Surat tersebut juga merujuk kepada UU RI No 2 Tahun 2002 tentang Polri dan Kirsus Sqt Intelkam Polres Metro Bekasi Kota bernomor R09/Kirsus/XII/2016/SIK tanggal 14 Desember 2016 tentang Pengamanan Natal dan Tahun Baru 2016/2017.
Sementara Polres Kulon Progo DIY mengeluarkan surat edaran dengan Nomor:B/4001/XII/2016/Intelkam tertanggal 17 Desember 2016 Perihal Himbauan Kambtibmas yang ditujukan kepada para pimpinan perusahaan.
Dalam surat itu ditulis untuk mencegah timbulnya gangguan Kamtibmas yang bernuansa SARA (suku, ras, agama dan antargolongan).
Surat edaran mengimbau agar pimpinan perusahaan menjamin hak beragama umat Muslim dalam menjalankan agama sesuai keyakinannya, tidak memaksakan kehendak untuk menggunakan atribut keagamaan nonMuslim kepada karyawan/karyawati.
Sementara di Surabaya, Kapolrestabes Surabaya Kombes Pol M Iqbal ikut mengawal aksi Front Pembela Islam (FPI) Jawa Timur ke mal-mal dan tempat perbelanjaan di Kota Pahlawan, Minggu (18/12/2016).
M Iqbal menegaskan aksi yang dilakukan FPI bukanlah sweeping.
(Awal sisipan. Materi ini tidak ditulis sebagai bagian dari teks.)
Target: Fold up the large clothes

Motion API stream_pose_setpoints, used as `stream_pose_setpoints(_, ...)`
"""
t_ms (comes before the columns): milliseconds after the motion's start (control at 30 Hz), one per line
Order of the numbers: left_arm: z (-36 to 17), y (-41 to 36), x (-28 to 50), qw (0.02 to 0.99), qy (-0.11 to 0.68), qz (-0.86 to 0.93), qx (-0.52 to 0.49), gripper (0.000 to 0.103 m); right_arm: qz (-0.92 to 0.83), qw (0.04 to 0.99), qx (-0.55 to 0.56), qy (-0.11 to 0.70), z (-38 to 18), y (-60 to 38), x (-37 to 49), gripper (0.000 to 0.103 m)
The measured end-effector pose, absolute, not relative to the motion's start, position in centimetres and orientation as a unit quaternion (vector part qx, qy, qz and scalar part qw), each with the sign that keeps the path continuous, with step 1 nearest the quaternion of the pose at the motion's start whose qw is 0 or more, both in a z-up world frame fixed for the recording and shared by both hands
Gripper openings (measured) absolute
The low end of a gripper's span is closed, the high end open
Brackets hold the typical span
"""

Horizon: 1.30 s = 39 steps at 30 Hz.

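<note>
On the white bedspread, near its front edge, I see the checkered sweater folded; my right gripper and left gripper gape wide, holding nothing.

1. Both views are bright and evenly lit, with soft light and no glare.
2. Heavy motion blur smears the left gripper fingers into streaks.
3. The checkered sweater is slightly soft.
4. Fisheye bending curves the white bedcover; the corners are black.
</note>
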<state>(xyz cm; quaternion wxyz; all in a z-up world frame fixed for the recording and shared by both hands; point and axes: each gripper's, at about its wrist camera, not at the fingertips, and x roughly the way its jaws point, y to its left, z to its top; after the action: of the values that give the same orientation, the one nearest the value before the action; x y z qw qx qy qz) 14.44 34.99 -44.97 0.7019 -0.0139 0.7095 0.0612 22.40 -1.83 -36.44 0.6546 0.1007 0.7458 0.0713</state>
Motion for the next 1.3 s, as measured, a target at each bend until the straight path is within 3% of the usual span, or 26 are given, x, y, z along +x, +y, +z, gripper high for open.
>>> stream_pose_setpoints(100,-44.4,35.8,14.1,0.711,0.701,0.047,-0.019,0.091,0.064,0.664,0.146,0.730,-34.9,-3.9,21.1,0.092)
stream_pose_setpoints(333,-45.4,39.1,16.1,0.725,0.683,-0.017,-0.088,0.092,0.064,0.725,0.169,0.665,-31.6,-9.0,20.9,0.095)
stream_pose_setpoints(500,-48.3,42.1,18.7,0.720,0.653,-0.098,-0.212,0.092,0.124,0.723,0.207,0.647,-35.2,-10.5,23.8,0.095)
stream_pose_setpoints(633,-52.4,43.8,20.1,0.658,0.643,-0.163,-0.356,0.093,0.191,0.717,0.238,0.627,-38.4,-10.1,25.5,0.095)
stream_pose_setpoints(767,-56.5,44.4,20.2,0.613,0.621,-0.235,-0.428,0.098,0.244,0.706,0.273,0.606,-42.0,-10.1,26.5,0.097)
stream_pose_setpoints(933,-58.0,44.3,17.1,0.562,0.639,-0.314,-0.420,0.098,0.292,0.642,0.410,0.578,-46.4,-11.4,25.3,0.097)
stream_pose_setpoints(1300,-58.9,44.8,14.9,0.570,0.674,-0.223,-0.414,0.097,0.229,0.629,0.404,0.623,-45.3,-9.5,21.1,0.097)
Massa FPI menggelar pawai ta'aruf guna mensosialisasikan Fatwa MUI No 56/2016 tentang Hukum Penggunaan Atribut Keagamaan Nonmuslim di mal-mal dan pusat perbelanjaan. Terutama atribut Natal.
Aksi FPI Jatim ini mendapat pengawalan ketat dari polisi.
Sedikitnya 200 polisi dari Satbara, Dalmas, dan Brimob Polda Jatim diterjunkan mengawal aksi tersebut.
Puluhan massa FPI ini hanya melakukan sosialisasi di depan mal dan pusat perbelanjaan.
Sedangkan perwakilan yang bertemu dengan pihak manajemen mal dibatasi hanya lima orang saja.
Sedikitnya ada tujuh lokasi yang didatangi FPI yakni Pasar Atum, Tong Market Jl Jaksa Agung Suprapto, Grand City, Delta, WTC, Galaxy Mall, Excelso Tunjungan Plaza dan Ciputra World Jl Mayjen Sungkono.